__REQUIREMENT__. Give back the data in full, with every line exact.
----
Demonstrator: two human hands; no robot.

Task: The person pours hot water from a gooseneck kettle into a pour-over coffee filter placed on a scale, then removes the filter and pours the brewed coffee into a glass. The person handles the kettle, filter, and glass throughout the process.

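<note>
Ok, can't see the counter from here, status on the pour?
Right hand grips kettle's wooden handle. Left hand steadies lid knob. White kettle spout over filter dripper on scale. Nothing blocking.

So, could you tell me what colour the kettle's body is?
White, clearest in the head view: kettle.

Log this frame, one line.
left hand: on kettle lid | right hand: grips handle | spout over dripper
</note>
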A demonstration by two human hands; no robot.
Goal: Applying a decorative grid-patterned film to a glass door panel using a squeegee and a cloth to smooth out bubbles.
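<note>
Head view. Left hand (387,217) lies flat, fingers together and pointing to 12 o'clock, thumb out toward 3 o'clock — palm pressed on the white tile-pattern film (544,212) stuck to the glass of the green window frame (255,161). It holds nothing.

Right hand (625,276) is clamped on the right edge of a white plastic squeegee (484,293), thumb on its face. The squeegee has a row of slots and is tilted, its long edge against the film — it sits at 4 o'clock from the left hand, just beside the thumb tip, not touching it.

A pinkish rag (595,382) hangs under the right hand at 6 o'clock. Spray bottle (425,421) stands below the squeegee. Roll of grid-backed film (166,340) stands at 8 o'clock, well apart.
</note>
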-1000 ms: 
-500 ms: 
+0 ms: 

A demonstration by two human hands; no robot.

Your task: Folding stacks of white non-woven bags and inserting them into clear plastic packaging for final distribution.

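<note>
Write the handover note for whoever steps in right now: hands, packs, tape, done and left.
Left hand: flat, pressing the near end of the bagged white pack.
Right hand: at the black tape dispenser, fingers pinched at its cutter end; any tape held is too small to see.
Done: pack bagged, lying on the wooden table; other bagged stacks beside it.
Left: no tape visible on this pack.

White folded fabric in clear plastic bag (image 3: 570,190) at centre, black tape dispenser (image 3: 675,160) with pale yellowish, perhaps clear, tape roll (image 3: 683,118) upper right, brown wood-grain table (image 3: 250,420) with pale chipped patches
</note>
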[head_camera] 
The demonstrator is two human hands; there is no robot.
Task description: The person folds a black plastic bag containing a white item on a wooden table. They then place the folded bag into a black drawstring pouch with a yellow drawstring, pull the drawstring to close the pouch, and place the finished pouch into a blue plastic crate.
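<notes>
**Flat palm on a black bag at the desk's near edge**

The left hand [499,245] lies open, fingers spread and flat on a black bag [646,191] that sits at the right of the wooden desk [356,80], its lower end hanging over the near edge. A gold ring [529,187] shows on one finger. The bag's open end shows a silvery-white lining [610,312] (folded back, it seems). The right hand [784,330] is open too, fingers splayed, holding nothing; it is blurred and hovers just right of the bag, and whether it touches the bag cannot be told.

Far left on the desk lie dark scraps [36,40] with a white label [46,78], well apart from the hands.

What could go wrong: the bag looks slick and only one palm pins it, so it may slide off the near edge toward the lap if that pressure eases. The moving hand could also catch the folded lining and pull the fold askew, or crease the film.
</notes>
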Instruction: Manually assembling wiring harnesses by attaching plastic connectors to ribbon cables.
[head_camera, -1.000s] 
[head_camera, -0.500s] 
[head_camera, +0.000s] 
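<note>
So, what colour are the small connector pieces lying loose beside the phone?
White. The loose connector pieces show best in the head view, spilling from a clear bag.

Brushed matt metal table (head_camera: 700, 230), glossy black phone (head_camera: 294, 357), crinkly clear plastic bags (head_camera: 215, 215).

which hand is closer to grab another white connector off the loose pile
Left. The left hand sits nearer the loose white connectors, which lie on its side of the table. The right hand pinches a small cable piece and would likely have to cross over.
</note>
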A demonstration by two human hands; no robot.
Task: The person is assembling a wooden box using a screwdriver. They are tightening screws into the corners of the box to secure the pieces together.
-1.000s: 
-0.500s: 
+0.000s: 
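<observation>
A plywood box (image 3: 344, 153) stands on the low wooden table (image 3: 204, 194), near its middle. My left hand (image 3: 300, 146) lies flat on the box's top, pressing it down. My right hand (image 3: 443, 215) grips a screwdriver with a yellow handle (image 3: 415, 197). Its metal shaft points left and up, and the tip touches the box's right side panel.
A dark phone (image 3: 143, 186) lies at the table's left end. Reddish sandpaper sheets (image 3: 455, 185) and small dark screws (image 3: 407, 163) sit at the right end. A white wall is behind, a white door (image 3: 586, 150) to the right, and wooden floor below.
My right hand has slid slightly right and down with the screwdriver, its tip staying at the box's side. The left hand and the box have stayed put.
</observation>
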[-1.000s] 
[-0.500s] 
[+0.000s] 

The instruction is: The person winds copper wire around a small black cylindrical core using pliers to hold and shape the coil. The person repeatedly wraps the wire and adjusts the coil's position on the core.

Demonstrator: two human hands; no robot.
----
__RESPONSE AREA__.
Demonstrator: two human hands; no robot.

Task: The person pours hot water from a gooseneck kettle into a pour-over coffee filter placed on a scale, then removes the filter and pours the brewed coffee into a glass. The person handles the kettle, filter, and glass throughout the process.

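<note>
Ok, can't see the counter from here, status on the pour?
Right hand grips kettle's wooden handle. Left hand steadies lid knob. White kettle spout over filter dripper on scale. Nothing blocking.

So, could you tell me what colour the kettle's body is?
White, clearest in the head view: kettle.

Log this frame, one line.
left hand: on kettle lid | right hand: grips handle | spout over dripper
</note>
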A demonstration by two human hands; no robot.
Goal: Applying a decorative grid-patterned film to a glass door panel using a squeegee and a cloth to smooth out bubbles.
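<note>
Head view. Left hand (387,217) lies flat, fingers together and pointing to 12 o'clock, thumb out toward 3 o'clock — palm pressed on the white tile-pattern film (544,212) stuck to the glass of the green window frame (255,161). It holds nothing.

Right hand (625,276) is clamped on the right edge of a white plastic squeegee (484,293), thumb on its face. The squeegee has a row of slots and is tilted, its long edge against the film — it sits at 4 o'clock from the left hand, just beside the thumb tip, not touching it.

A pinkish rag (595,382) hangs under the right hand at 6 o'clock. Spray bottle (425,421) stands below the squeegee. Roll of grid-backed film (166,340) stands at 8 o'clock, well apart.
</note>
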-1000 ms: 
-500 ms: 
+0 ms: 

A demonstration by two human hands; no robot.

Your task: Folding stacks of white non-woven bags and inserting them into clear plastic packaging for final distribution.

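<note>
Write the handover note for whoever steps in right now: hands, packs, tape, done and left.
Left hand: flat, pressing the near end of the bagged white pack.
Right hand: at the black tape dispenser, fingers pinched at its cutter end; any tape held is too small to see.
Done: pack bagged, lying on the wooden table; other bagged stacks beside it.
Left: no tape visible on this pack.

White folded fabric in clear plastic bag (image 3: 570,190) at centre, black tape dispenser (image 3: 675,160) with pale yellowish, perhaps clear, tape roll (image 3: 683,118) upper right, brown wood-grain table (image 3: 250,420) with pale chipped patches
</note>
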[head_camera] 
The demonstrator is two human hands; there is no robot.
Task description: The person folds a black plastic bag containing a white item on a wooden table. They then place the folded bag into a black drawstring pouch with a yellow drawstring, pull the drawstring to close the pouch, and place the finished pouch into a blue plastic crate.
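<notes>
**Flat palm on a black bag at the desk's near edge**

The left hand [499,245] lies open, fingers spread and flat on a black bag [646,191] that sits at the right of the wooden desk [356,80], its lower end hanging over the near edge. A gold ring [529,187] shows on one finger. The bag's open end shows a silvery-white lining [610,312] (folded back, it seems). The right hand [784,330] is open too, fingers splayed, holding nothing; it is blurred and hovers just right of the bag, and whether it touches the bag cannot be told.

Far left on the desk lie dark scraps [36,40] with a white label [46,78], well apart from the hands.

What could go wrong: the bag looks slick and only one palm pins it, so it may slide off the near edge toward the lap if that pressure eases. The moving hand could also catch the folded lining and pull the fold askew, or crease the film.
</notes>
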Instruction: Manually assembling wiring harnesses by attaching plastic connectors to ribbon cables.
[head_camera, -1.000s] 
[head_camera, -0.500s] 
[head_camera, +0.000s] 
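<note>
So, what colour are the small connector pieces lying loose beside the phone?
White. The loose connector pieces show best in the head view, spilling from a clear bag.

Brushed matt metal table (head_camera: 700, 230), glossy black phone (head_camera: 294, 357), crinkly clear plastic bags (head_camera: 215, 215).

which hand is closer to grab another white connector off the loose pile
Left. The left hand sits nearer the loose white connectors, which lie on its side of the table. The right hand pinches a small cable piece and would likely have to cross over.
</note>
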A demonstration by two human hands; no robot.
Task: The person is assembling a wooden box using a screwdriver. They are tightening screws into the corners of the box to secure the pieces together.
-1.000s: 
-0.500s: 
+0.000s: 
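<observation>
A plywood box (image 3: 344, 153) stands on the low wooden table (image 3: 204, 194), near its middle. My left hand (image 3: 300, 146) lies flat on the box's top, pressing it down. My right hand (image 3: 443, 215) grips a screwdriver with a yellow handle (image 3: 415, 197). Its metal shaft points left and up, and the tip touches the box's right side panel.
A dark phone (image 3: 143, 186) lies at the table's left end. Reddish sandpaper sheets (image 3: 455, 185) and small dark screws (image 3: 407, 163) sit at the right end. A white wall is behind, a white door (image 3: 586, 150) to the right, and wooden floor below.
My right hand has slid slightly right and down with the screwdriver, its tip staying at the box's side. The left hand and the box have stayed put.
</observation>
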[-1.000s] 
[-0.500s] 
[+0.000s] 

The instruction is: The person winds copper wire around a small black cylindrical core using pliers to hold and shape the coil. The person repeatedly wraps the wire and adjusts the coil's position on the core.

Demonstrator: two human hands; no robot.

There is nothing further in this answer.